Anycast BGP - BlueCat Integrity - 9.5.0

Address Manager Administration Guide

Locale
English
Product name
BlueCat Integrity
Version
9.5.0

BGP is a complex routing protocol used to exchange routing information between autonomous systems.

Deploying Anycast using BGP is the most common with Internet Service Providers (ISPs), but can also be used if you are a large enterprise customer needing to interconnect networks across disparate geographical or administrative locations.

Anycast BGP with DNS Servers

Deploying Anycast BGP on a managed DNS Server turns it into a fully-fledged BGP router in the network, capable of establishing connection with a BGP peer, participating in BGP routing processes, accepting and distributing dynamic routing information through BGP, and so forth.

Anycast BGP on a managed DNS Server provides functionality in both IPv4 and IPv6 address families. The DNS Server can communicate with an IPv4 BGP router and exchange IPv4 routing information, communicate with an IPv6 BGP router, and exchange IPv6 routing information.
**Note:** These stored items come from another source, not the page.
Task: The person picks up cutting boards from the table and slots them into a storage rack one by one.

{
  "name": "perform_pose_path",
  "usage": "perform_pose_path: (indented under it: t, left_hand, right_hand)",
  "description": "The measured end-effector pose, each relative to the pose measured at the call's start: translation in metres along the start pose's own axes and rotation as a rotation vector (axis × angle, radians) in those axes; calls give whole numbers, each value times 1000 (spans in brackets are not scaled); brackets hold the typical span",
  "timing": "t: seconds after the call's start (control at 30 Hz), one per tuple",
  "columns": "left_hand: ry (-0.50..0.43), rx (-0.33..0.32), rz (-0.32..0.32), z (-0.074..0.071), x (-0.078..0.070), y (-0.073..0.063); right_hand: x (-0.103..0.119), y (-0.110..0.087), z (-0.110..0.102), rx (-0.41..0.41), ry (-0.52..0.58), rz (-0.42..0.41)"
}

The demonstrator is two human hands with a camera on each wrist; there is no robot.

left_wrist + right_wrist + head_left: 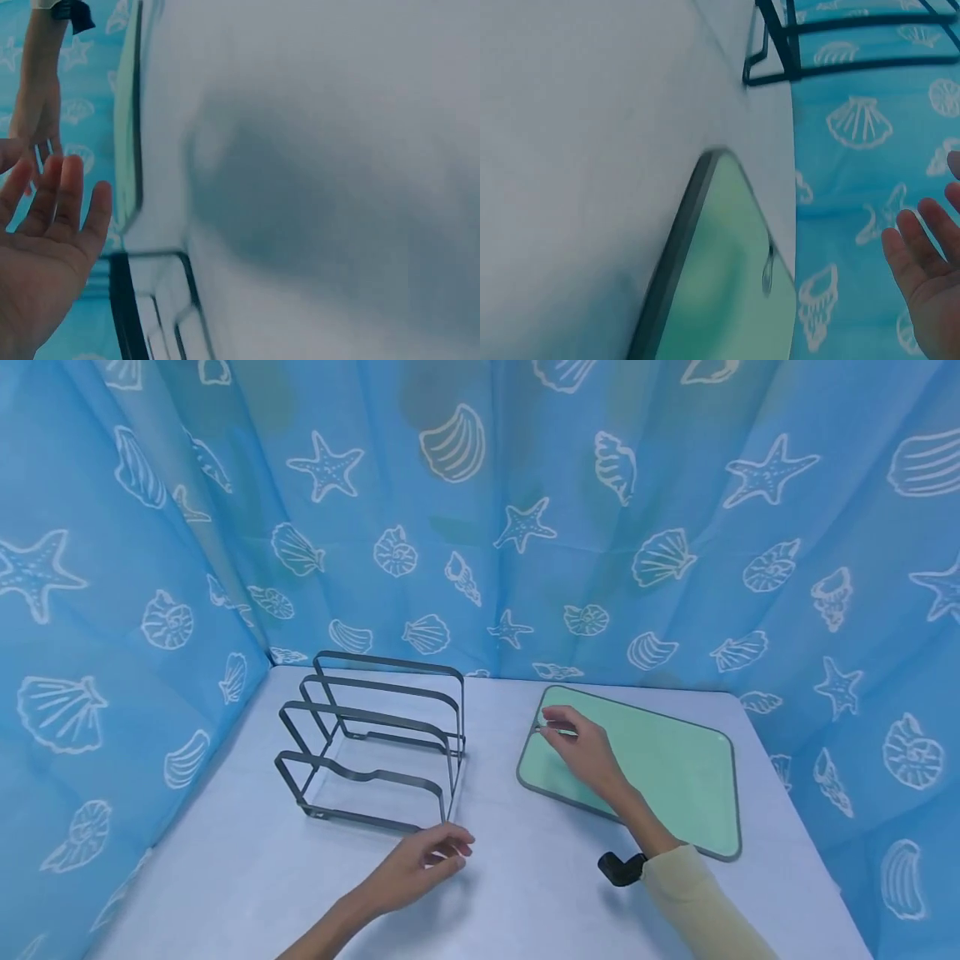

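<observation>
Board (pixel 663 768): pale mint green, plain across its face; rim (pixel 737 797) in grey, 1 solid tone. Rack (pixel 367 719): 4 hoops and base, all plain dark grey. Tabletop covering (pixel 517 868): white with a faint lavender cast, unpatterned; shadows on it show blue-grey. Curtain (pixel 525 602): bright blue, with muted greenish patches; its white line pattern scatters starfish, ribbed fan shells, spiral shells and pointed conches. Right sleeve (pixel 697 897): pale cream-yellow, plain. Wrist fitting (pixel 621 868) beside it: solid black.
</observation>
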State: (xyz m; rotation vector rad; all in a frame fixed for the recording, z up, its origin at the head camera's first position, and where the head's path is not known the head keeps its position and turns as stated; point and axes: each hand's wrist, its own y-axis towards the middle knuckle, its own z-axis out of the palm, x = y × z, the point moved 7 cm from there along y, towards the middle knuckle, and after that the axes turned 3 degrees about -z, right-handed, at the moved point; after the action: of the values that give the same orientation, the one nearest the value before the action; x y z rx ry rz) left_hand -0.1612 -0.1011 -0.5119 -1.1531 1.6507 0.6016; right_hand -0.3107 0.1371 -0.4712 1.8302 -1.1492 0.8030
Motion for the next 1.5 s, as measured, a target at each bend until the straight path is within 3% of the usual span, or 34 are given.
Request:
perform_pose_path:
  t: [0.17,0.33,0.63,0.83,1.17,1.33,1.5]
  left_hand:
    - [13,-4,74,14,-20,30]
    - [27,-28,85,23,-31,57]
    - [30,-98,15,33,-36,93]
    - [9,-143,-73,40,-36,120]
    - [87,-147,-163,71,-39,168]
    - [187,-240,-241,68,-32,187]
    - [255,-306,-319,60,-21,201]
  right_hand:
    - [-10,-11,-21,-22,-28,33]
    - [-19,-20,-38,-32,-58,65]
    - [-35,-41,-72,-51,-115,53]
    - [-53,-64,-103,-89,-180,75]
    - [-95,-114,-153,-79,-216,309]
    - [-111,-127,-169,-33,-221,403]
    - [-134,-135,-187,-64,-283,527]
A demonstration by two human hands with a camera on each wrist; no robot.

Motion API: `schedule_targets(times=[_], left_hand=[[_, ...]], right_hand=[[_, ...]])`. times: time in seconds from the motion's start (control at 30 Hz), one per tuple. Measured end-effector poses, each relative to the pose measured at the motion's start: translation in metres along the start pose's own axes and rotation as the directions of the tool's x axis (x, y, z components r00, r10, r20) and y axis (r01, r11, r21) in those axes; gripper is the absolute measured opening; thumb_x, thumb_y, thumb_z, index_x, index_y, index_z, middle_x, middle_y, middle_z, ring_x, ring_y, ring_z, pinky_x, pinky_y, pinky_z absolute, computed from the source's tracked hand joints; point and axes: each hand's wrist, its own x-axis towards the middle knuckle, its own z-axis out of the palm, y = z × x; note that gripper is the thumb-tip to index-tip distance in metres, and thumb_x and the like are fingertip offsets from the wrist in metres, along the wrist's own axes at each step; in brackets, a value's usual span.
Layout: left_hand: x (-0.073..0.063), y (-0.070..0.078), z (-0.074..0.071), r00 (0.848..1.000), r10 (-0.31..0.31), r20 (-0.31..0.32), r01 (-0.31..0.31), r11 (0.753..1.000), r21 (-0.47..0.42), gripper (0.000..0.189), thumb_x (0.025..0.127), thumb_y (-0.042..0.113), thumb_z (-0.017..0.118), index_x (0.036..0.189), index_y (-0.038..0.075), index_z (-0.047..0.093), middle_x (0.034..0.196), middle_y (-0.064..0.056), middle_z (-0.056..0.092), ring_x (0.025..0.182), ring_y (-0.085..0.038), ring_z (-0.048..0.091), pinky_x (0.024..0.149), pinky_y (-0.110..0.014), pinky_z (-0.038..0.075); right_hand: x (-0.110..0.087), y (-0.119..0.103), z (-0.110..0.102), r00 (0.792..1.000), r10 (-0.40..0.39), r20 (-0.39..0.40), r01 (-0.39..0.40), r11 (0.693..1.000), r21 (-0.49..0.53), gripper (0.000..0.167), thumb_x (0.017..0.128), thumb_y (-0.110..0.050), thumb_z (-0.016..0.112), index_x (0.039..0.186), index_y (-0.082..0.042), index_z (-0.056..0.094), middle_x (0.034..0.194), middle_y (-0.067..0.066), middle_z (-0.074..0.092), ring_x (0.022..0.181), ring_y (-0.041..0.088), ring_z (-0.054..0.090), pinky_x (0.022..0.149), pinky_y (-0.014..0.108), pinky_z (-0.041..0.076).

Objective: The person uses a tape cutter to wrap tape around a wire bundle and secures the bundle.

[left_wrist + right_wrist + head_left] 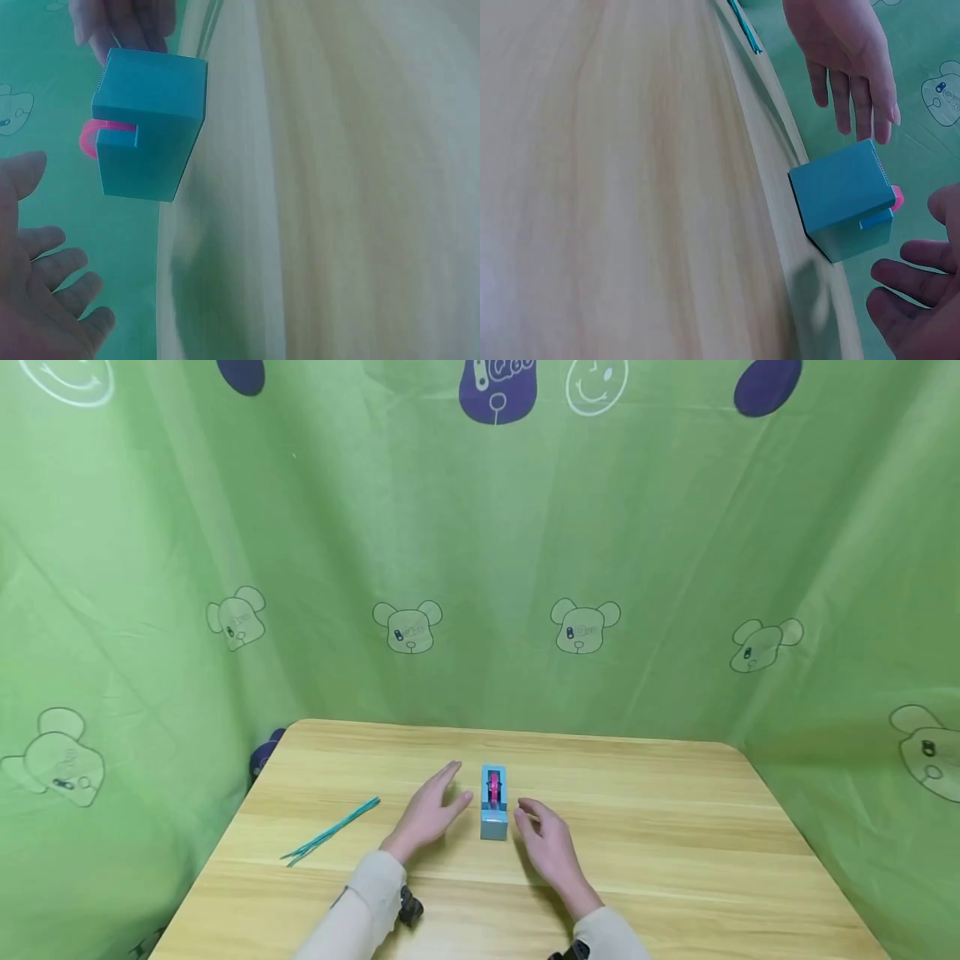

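Observation:
A blue tape dispenser (493,825) with a pink reel (494,787) stands on the wooden table between the two hands. My left hand (429,812) is just left of it, fingers extended and thumb apart, holding nothing. On the other side my right hand (549,845) hovers close by, its fingers loosely bent and nothing in them. Both wrist views show a gap between the nearer hand and the blue dispenser (150,90). In the right wrist view the left hand's fingertips reach near the top of the dispenser (844,187).
Thin teal sticks (330,833) lie in a loose bundle on the table's left part. Behind the table's far edge (525,732) hangs a green curtain (495,527) printed with mouse heads, and it wraps round both sides.

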Motion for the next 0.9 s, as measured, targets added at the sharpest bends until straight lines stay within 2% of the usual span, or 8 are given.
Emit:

One instance of BGP on the DNS Server can run simultaneously and independent in both IPv4 and IPv6 address families.

In the diagram below, Anycast BGP is configured to route DNS service from a primary DNS Server (ASN 65001) and a secondary DNS Server (ASN 65002). ASN 64999 is the Automated System comprised on BGP Peers, routers, and switches. The “Short path” provides the fewest number of hops between the DNS client and ASN 65001. Anycast BGP routes DNS service via this “short path” to provide the most efficient service.

In the next diagram, a DNS failure has occurred at ASN 65001. Anycast BGP instantly re-routes DNS service via the “Long path” to ASN 65002 in order to maintain DNS service to the client.

MD5 authentication with Anycast BGP

OPTIONALDNS/DHCP Servers can use MD5 authentication on a TCP connection to neighboring BGP peers. You can configure MD5 authentication for IPv4 and IPv6 address families separately from the Address Manager user interface.
Attention: MD5 authentication password requirements

MD5 authentication requires a case-sensitive alphanumeric password of up to a maximum of 25 characters; no spaces. The following special characters are permitted: @ - . : _ [ ] .

MD5 authentication with Anycast BGP

If MD5 authentication passwords are configured incorrectly, the DNS Server won't be able to establish the BGP peering session. BlueCat recommends verifying that the BGP peering session is established after configuring MD5 authentication.

Prefix Lists in Anycast BGP

OPTIONAL—Configure Prefix Lists and deploy them to DNS/DHCP Servers with the Anycast BGP configuration. Two prefix lists can be defined in Address Manager for each IPv4 or IPv6 BGP peer:
  • one prefix list to filter INPUT IPv4 routing information
  • one prefix list to filter OUTPUT IPv4 routing information
  • one prefix list to filter INPUT IPv6 routing information
  • one prefix list to filter OUTPUT IPv6 routing information

These lists are independent from each other—you can have only one of them defined at a time or both. Each deployed prefix list is automatically bound to a related BGP peer.